There is now mounting evidence that Australia may be suffering from the same ailment. Australia’s exchange rate is at a 30-year high in real terms, and economists like Saul Eslake are warning of the consequences.
"One of the corollaries of the present mining boom is a very high value of the Australian dollar that is hurting the competitiveness of sectors such as agriculture, manufacturing, tourism and education," Eslake told the ABC’s economics correspondent Stephen Long, who has been writing on this issue a lot recently.
"Although the mining industry is generating a lot of prosperity for Australians at the moment, and will do in the foreseeable future, nonetheless the mining industry can’t possibly guarantee prosperity for the vast majority of Australians given that it accounts for less than 3 per cent of total employment."
BIS Shrapnel economist Frank Gelber is worried too. He spoke to Long on the ABC’s PM last week. "We’re running down the rest of the economy, we’re specialising in minerals and this is all very nice when we’ve got very high minerals prices and very strong demand," Gelber cautioned. "But minerals prices don’t always boom and demand isn’t always strong."
Senior members of the government are aware of the issue. Finance Minister Lindsay Tanner recently warned that Australia risks becoming too dependent on natural resources. He pointed out that Australia had developed significant export industries like tourism, pharmaceuticals and higher education in the 1990s, but that these success stories were beginning to fade.

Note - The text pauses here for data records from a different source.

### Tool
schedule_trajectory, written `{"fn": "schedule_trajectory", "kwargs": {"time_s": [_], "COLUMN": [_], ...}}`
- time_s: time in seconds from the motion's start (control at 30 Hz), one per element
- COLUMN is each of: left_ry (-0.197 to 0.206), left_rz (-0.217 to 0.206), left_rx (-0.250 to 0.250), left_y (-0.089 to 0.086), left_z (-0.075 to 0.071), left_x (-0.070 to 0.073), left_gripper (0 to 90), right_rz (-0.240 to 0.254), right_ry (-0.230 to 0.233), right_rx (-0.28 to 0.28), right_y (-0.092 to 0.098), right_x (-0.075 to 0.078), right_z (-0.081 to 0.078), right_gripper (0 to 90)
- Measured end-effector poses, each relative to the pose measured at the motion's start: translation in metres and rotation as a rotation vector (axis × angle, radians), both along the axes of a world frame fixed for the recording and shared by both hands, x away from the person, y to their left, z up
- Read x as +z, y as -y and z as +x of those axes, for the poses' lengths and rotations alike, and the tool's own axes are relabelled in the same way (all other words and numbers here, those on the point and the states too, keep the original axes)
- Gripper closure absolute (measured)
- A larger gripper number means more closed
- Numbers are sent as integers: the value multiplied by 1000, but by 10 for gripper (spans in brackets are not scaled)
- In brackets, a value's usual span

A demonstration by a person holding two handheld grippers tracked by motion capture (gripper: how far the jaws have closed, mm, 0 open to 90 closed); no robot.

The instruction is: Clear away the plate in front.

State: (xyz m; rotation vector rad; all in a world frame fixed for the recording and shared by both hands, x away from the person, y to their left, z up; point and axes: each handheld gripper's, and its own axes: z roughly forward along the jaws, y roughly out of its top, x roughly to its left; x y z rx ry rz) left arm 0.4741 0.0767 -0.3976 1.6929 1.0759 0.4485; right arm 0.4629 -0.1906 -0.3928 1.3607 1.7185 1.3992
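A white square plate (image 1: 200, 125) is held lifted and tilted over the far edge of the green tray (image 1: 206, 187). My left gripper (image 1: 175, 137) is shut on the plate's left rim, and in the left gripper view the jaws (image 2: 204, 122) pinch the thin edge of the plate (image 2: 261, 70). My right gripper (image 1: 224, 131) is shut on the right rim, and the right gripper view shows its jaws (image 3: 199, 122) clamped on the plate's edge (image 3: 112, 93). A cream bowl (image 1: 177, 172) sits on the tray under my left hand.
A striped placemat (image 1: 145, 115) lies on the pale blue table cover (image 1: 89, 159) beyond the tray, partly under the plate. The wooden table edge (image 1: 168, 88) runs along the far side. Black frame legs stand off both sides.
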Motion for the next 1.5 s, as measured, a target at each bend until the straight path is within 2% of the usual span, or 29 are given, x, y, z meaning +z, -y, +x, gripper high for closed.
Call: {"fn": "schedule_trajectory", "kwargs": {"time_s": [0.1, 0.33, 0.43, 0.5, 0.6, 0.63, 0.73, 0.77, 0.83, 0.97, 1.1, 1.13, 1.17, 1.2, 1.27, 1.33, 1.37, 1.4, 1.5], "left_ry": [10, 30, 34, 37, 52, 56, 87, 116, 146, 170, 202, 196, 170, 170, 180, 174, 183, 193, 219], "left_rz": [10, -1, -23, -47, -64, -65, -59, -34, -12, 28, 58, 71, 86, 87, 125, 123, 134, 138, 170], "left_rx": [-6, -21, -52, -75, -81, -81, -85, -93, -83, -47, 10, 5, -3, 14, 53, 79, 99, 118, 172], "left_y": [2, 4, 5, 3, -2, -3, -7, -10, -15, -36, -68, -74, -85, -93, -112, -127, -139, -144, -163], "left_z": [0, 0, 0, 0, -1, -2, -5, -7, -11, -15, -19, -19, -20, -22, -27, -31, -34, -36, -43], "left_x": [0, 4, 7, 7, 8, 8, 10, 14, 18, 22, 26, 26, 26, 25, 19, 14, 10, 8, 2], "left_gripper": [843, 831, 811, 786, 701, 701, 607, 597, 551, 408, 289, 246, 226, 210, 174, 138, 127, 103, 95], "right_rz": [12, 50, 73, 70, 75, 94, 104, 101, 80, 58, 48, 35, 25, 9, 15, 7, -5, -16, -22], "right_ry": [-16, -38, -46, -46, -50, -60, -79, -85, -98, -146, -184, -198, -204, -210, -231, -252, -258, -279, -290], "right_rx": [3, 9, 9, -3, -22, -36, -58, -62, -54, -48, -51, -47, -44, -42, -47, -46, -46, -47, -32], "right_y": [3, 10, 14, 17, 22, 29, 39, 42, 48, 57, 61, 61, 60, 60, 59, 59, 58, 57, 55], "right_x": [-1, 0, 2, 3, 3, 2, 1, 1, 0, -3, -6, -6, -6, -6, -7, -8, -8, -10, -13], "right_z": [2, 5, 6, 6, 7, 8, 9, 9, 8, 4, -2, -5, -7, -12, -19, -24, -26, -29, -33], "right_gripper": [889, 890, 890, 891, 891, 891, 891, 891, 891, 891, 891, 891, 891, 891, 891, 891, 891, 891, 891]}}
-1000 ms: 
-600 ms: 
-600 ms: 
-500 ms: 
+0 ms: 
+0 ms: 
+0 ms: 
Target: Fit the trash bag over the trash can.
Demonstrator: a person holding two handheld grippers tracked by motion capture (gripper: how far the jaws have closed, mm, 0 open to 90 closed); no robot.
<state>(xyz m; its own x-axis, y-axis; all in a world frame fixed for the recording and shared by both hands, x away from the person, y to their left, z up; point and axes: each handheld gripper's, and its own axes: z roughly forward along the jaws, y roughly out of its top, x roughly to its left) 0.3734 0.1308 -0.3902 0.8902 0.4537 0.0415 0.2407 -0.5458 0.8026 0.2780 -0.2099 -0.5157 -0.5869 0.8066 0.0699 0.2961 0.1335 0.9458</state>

Tanner nominated financial services as a potential new export growth sector, and also claimed his government’s "strategy of improving infrastructure and skills and lifting our productivity very much has in mind the need to revive our performance in some of our other aspects which have been languishing". Translation: the Rudd Government is going to push ahead with industry policies in areas like innovation and manufacturing.
But who will buy from our manufacturers if the Aussie dollar remains sky-high? And can industry policy even work? Many economists, including those at the Productivity Commission, are sceptical of governments "picking winners" in particular sectors or industries. Successive Australian governments have poured billions into Australia’s auto industry, only to see car makers like Mitsubishi and Ford close plants, retrench workers and wind back local operations.
Australia doesn’t save the proceeds of our mining boom for a rainy day either. Mining taxes go straight into state and federal treasuries, where they are spent on public services. In contrast, Norway quarantines much of its mineral revenue in a giant sovereign wealth fund that locks up the proceeds for future generations. Norway’s fund is now worth a staggering US$445 billion and owns 1 per cent of the world’s equities. Australia’s Future Fund is tiny in comparison.
Of course, Australia is not running out of minerals any time soon. As our Treasury Secretary Ken Henry has argued, the mining boom and the rise of Asian giants such as China and India are undoubtedly good things for the Australian economy. Henry thinks the fundamentals are so sound that Australia’s new golden age could stretch until 2050 but history suggests that predictions that far into the future are next to worthless.
If commodity prices do crash, then Australia will face significant economic challenges. In the meantime, the problems we face are largely those of prosperity. Skills shortages, rising home prices and increasing environmental despoliation are ongoing costs of Australia’s addiction to mineral wealth.